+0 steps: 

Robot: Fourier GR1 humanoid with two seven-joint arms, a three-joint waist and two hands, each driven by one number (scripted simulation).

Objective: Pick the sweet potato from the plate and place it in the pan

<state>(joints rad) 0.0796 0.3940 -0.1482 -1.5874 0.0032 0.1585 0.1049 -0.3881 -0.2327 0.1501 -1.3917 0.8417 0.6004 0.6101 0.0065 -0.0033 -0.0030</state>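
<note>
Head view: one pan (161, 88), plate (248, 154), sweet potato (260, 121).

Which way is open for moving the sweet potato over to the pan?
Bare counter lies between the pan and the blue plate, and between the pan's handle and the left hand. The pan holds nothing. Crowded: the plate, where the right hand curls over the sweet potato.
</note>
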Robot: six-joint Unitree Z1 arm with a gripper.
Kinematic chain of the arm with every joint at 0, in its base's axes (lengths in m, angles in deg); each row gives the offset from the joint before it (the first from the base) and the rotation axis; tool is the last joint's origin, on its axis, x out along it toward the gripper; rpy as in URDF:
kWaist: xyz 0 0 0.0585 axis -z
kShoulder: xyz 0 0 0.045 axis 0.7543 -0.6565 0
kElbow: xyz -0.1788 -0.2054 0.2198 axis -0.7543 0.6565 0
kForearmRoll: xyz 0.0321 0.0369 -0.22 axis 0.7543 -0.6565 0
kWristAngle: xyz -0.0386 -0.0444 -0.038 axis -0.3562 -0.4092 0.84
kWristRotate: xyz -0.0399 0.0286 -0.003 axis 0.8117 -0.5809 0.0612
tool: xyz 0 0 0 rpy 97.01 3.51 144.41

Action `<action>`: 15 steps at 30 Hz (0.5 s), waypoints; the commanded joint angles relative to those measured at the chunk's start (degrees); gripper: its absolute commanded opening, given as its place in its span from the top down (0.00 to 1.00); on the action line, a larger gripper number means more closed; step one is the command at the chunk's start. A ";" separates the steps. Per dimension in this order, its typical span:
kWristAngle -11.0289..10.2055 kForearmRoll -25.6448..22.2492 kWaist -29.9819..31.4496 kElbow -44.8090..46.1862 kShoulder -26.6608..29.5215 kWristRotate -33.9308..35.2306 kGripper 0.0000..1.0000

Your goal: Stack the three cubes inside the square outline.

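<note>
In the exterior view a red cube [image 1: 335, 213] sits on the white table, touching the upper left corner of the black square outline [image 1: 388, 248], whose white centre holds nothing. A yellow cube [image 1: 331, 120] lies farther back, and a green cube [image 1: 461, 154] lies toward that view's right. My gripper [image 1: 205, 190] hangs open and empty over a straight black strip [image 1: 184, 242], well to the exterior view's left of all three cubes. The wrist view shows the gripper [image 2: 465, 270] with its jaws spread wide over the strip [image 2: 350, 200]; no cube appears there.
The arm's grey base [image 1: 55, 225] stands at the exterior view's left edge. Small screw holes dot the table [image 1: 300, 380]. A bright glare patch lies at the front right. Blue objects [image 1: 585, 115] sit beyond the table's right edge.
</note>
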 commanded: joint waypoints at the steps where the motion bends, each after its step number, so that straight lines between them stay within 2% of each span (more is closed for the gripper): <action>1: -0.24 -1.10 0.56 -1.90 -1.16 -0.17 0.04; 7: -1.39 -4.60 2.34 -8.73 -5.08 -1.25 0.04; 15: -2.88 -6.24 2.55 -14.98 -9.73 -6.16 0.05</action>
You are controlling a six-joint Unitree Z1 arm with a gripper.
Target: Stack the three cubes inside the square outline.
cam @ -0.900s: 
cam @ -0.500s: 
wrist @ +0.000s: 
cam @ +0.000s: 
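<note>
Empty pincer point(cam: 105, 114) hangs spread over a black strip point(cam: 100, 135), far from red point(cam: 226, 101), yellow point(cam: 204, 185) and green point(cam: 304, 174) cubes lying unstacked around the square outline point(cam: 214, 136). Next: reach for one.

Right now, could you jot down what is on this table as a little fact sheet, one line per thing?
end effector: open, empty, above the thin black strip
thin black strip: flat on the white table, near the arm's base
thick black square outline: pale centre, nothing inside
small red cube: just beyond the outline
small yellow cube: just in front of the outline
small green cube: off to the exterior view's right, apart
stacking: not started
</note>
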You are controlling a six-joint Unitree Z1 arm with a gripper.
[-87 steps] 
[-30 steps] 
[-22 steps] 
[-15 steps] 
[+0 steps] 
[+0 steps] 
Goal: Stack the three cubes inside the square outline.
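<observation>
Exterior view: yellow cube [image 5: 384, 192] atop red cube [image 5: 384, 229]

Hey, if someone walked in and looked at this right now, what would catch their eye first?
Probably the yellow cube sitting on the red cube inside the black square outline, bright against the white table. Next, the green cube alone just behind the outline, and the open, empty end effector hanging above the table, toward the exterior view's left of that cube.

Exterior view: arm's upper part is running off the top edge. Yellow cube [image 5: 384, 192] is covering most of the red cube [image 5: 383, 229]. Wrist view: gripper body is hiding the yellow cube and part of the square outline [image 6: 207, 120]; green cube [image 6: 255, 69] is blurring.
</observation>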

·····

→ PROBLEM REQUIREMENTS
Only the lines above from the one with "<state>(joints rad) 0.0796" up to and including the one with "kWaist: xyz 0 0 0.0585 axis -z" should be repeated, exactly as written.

→ COMPLETED TASK
<state>(joints rad) 0.0796 0.3940 -0.1482 -1.5874 0.0032 0.1585 0.1049 -0.3881 -0.2327 0.1501 -1.3917 0.8417 0.6004 0.6101 0.0065 -0.0033 -0.0030</state>
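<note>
Head view: one pan (161, 88), plate (248, 154), sweet potato (260, 121).

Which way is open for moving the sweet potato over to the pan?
Bare counter lies between the pan and the blue plate, and between the pan's handle and the left hand. The pan holds nothing. Crowded: the plate, where the right hand curls over the sweet potato.
</note>
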Robot: six-joint Unitree Z1 arm with a gripper.
Kinematic chain of the arm with every joint at 0, in its base's axes (lengths in m, angles in deg); each row gives the offset from the joint before it (the first from the base) and the rotation axis; tool is the last joint's origin, on its axis, x out along it toward the gripper; rpy as in URDF:
kWaist: xyz 0 0 0.0585 axis -z

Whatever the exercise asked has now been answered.